Once your silver is clean, you can maintain it for quite awhile by dusting it with a soft cloth and washing it in warm soapy water. You will need to rinse it well and then dry the article immediately with a soft dry kitchen towel.

This is where the impregnated gloves come in very handy because if warm soapy water is no longer effective you can rub up the silver very effectively without getting your hands dirty. Ensure the gloves have a white or cream lining because some of them have red linings, giving you red hands! Never wash impregnated gloves. The dirtier they look, the better they clean. These gloves can be found in the haberdashery department of large department stores

If you have silver which is not in daily use it is better to put it away and keep it as air-tight as possible. You can wrap the silver in acid-free tissue or tarnish-proof felt and put it in a cupboard or drawer. Tarnish does not actually harm silver and although it looks ugly, it is not corrosive, far better to clean it only when you take it out to use it.

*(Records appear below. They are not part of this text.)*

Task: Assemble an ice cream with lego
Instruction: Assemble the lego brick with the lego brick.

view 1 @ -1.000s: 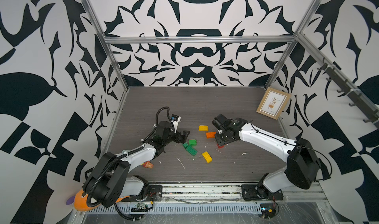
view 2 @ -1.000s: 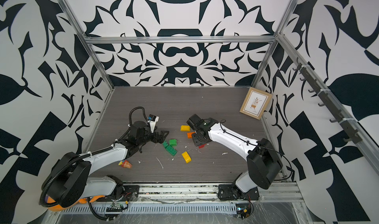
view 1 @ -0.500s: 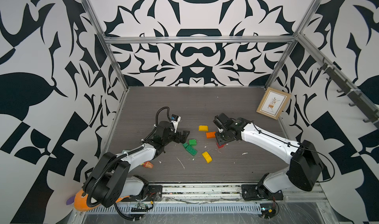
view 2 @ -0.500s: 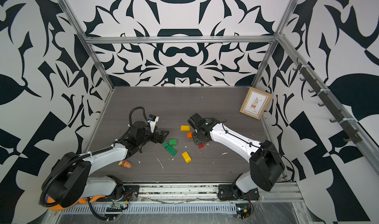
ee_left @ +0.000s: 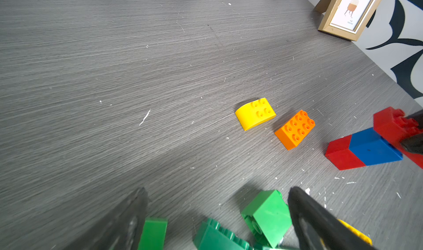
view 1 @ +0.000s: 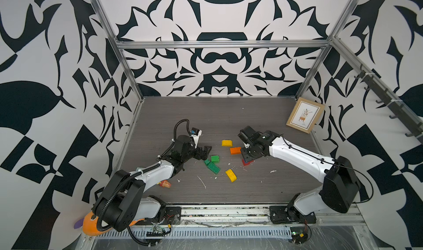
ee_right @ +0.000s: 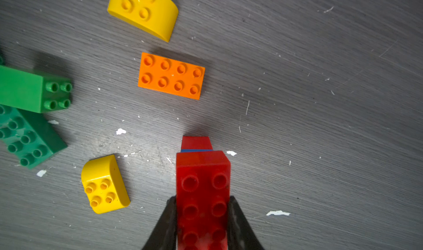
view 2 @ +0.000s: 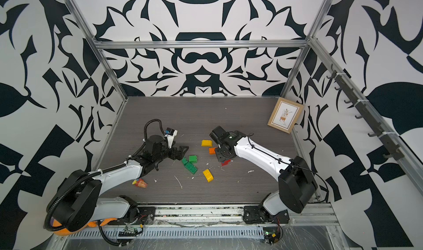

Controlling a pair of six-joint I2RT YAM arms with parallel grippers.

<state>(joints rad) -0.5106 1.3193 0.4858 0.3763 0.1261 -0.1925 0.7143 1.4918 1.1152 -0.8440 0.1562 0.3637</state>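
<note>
Right wrist view: your right gripper (ee_right: 202, 199) pinches the red brick (ee_right: 202, 168); your left gripper (ee_left: 218, 191) hangs spread near green bricks (ee_left: 266, 212).

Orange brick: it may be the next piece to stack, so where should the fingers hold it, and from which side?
Grip the orange brick across its two long side walls, coming straight down from above. It lies flat, studs up, so those walls stand upright and parallel, the narrower span. Bare table shows along both.

No legible text anywhere; tiny caption on framed picture (ee_left: 350, 8) unreadable.
</note>
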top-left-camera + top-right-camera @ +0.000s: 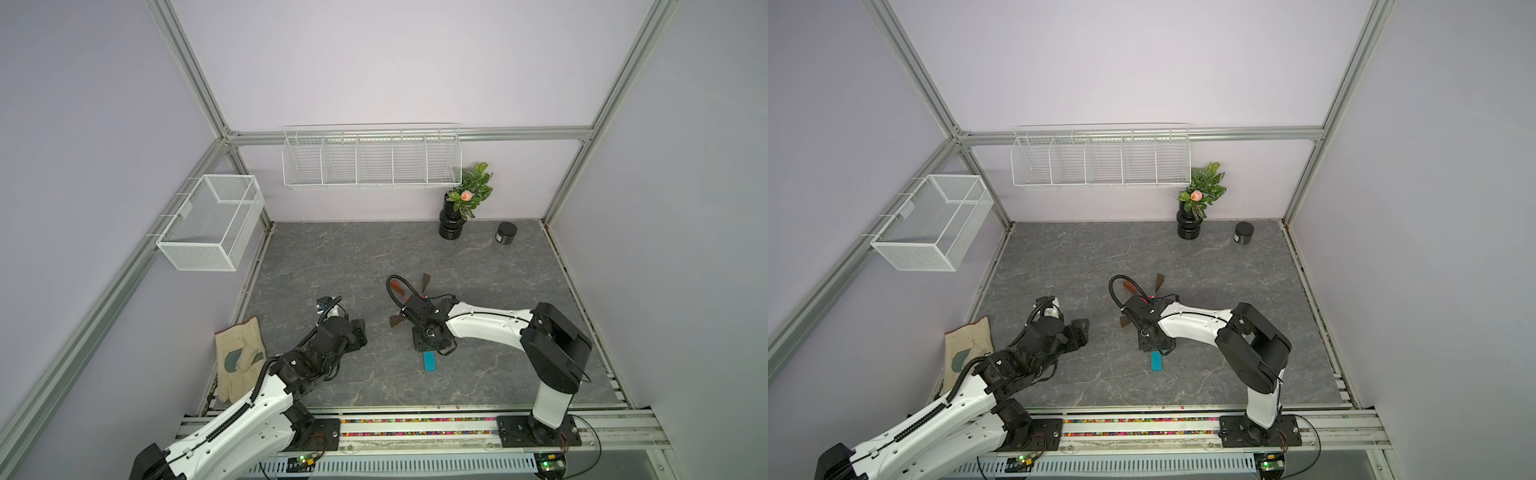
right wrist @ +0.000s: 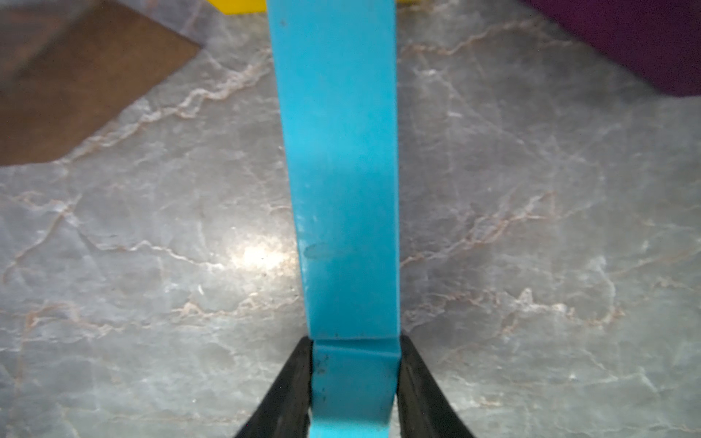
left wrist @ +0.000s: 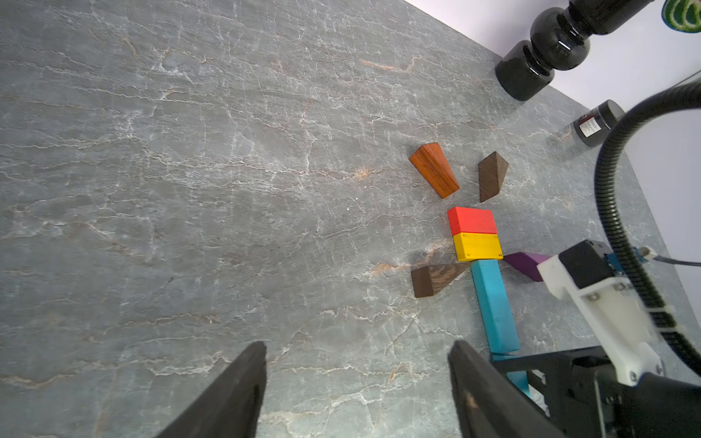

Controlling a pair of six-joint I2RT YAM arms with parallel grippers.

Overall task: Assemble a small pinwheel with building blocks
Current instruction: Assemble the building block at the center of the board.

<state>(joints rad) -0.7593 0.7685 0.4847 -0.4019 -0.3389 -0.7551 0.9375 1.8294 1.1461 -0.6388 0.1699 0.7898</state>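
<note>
The pinwheel lies flat on the grey table. In the left wrist view a red block point(image 3: 472, 220) touches a yellow block point(image 3: 477, 246), and a teal bar point(image 3: 495, 307) runs on from the yellow one. An orange-brown wedge point(image 3: 434, 170), two dark brown wedges point(image 3: 491, 176) point(image 3: 436, 280) and a purple wedge point(image 3: 525, 263) lie around the centre. My right gripper point(image 2: 354, 339) is shut on a second teal bar point(image 2: 352, 383), set end to end with the first bar point(image 2: 337, 151). Its free end point(image 1: 429, 360) shows in both top views. My left gripper point(image 3: 358, 349) hangs open over bare table to the left point(image 1: 360, 328).
A black vase with a plant point(image 1: 451, 224) and a black round jar point(image 1: 506, 232) stand at the back right. A work glove point(image 1: 239, 361) lies at the table's left edge. Two white wire baskets point(image 1: 212, 222) point(image 1: 372, 160) hang on the walls.
</note>
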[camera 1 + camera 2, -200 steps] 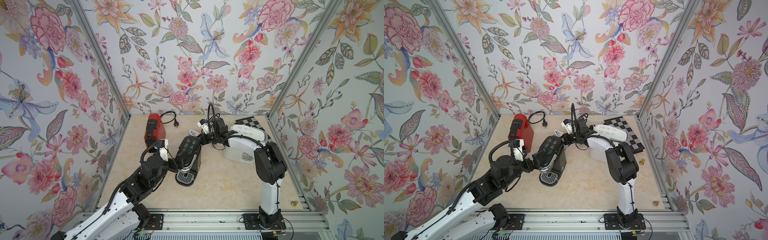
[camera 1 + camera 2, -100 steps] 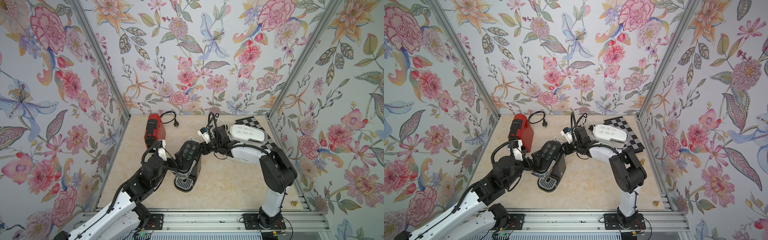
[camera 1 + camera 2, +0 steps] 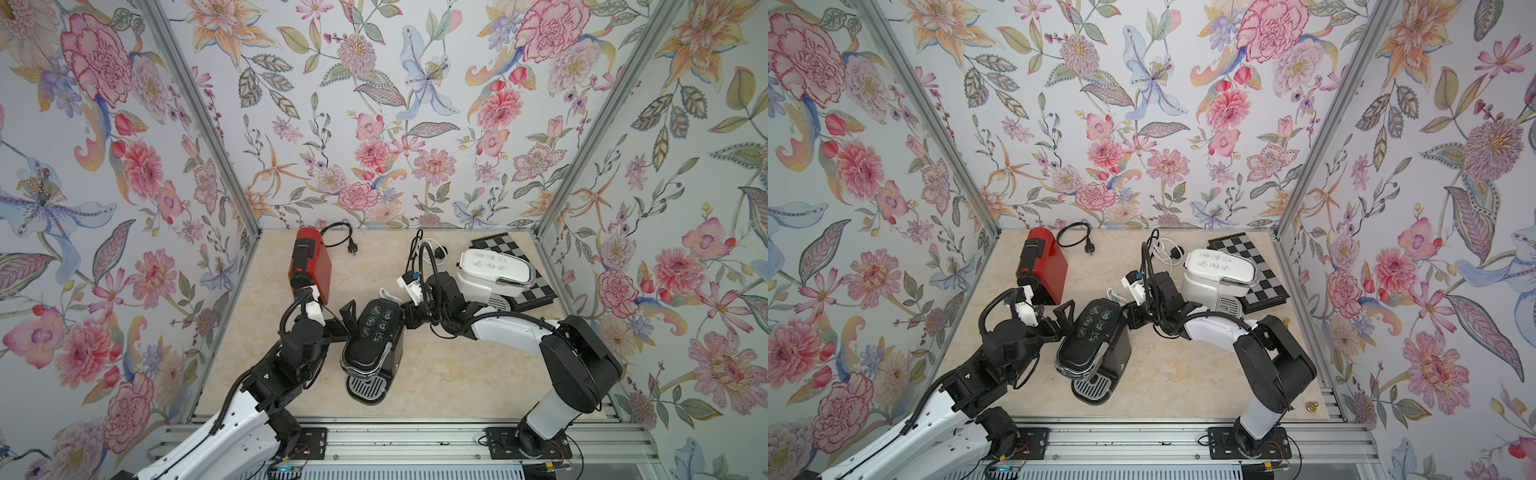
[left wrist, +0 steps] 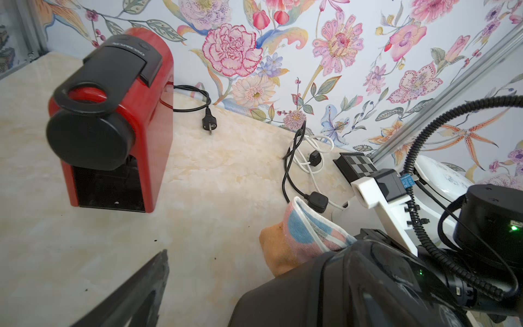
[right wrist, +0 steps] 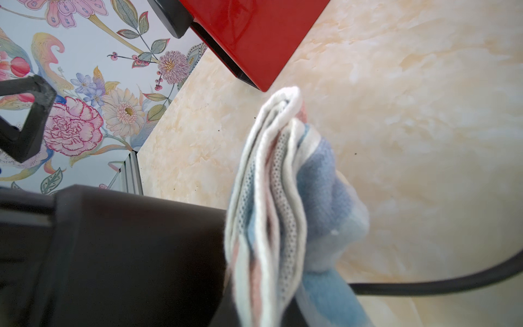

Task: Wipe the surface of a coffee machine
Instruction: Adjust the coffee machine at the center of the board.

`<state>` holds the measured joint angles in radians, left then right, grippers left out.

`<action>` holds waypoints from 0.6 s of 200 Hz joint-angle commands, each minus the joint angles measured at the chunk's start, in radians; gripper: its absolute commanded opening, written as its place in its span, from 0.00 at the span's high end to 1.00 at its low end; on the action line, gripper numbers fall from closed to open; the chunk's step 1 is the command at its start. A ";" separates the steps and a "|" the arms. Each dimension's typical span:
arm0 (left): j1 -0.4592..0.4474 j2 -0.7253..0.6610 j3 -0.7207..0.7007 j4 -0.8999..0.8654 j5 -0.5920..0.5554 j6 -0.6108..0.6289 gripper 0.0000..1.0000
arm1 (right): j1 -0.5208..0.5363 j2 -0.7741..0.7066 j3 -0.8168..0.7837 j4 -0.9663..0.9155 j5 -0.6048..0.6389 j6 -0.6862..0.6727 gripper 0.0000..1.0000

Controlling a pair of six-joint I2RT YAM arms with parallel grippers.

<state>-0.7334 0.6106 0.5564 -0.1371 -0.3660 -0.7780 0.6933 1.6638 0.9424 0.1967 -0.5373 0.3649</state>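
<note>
The right hand [image 3: 404,311] is clamped on a folded cloth [image 5: 283,198], a soft weave striped blue, pink and white. It presses the cloth against the far end of the black coffee machine [image 3: 374,338], which stands in the middle of the table [image 3: 457,374]. The left hand [image 3: 348,320] is spread wide at the machine's far left corner, seemingly bracing it. A good wipe likely needs the cloth laid flat on the glossy, rounded plastic lid, with light, even pressure and a firm brace so the body doesn't slide on the polished marble-look top.

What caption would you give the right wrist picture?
Folded pastel-striped cloth beside the black plastic coffee machine, red coffee machine beyond.
</note>
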 commanded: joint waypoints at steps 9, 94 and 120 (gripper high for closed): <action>-0.077 -0.094 0.002 -0.009 -0.035 0.075 0.01 | 0.001 0.031 0.022 -0.035 -0.049 0.010 1.00; -0.289 0.052 0.175 -0.148 0.193 0.383 0.01 | -0.038 0.130 0.120 -0.048 -0.093 -0.008 1.00; -0.351 0.147 0.221 -0.213 0.220 0.420 0.01 | -0.037 0.158 0.145 -0.051 -0.105 -0.011 1.00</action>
<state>-1.0309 0.6903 0.7223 -0.2752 -0.1871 -0.4461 0.6563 1.7927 1.0512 0.1688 -0.6044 0.3668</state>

Silver dip is a wonderful aid to cleaning but must be used with caution, use cotton wool and dab the article then wash off with cold water, never hot water, this oxidises, beware of finials etc.

To get tea stains off the inside of your tea pot, put 2 tbsp of Bicarbonate of Soda into teapot, and then add boiling water to top. Leave 1/2 hour and then rinse thoroughly.
Your teapot will then be stain-free!

Everyone has their own methods of cleaning silver so the above points are only suggestions and warnings. Do not be afraid of your silver. Often, it has survived for many hundreds of years. If you treat it gently, it will clean up beautifully.

Cleaning Medals
Tempting as it is at times the cleaning of medals is very much frowned on by numismatists. The reason for this is that cleaning will blunt the crispness of the medal and the greater the crispness, the greater the value of the medal. Cleaning would also interfere with the toning of a medal. Toning is also considered to be important. The only acceptable resort therefore, is to wash the medal in warm soapy water using a very soft brush.


Cleaning Gold

18ct gold and higher will not usually suffer from discolouration or tarnish and isn't harmed by contact with household chemicals. However, bleach and other cleaning products WILL damage lower carat gold’s as they aren't so pure (being alloys of metals) and are therefore much more prone to attack by corrosive chemicals.

White gold has a covering of rhodium plating to make the metal look whiter, so be careful, you will end up with a nickel coloured ring, if this happens contact us.


You can soak your jewellery in washing up liquid and use a soft toothbrush to remove dirt in angular areas and around the stones. Always be careful with Emeralds, Pearls & Opals. Some people prefer to use gin but I prefer to use the former method.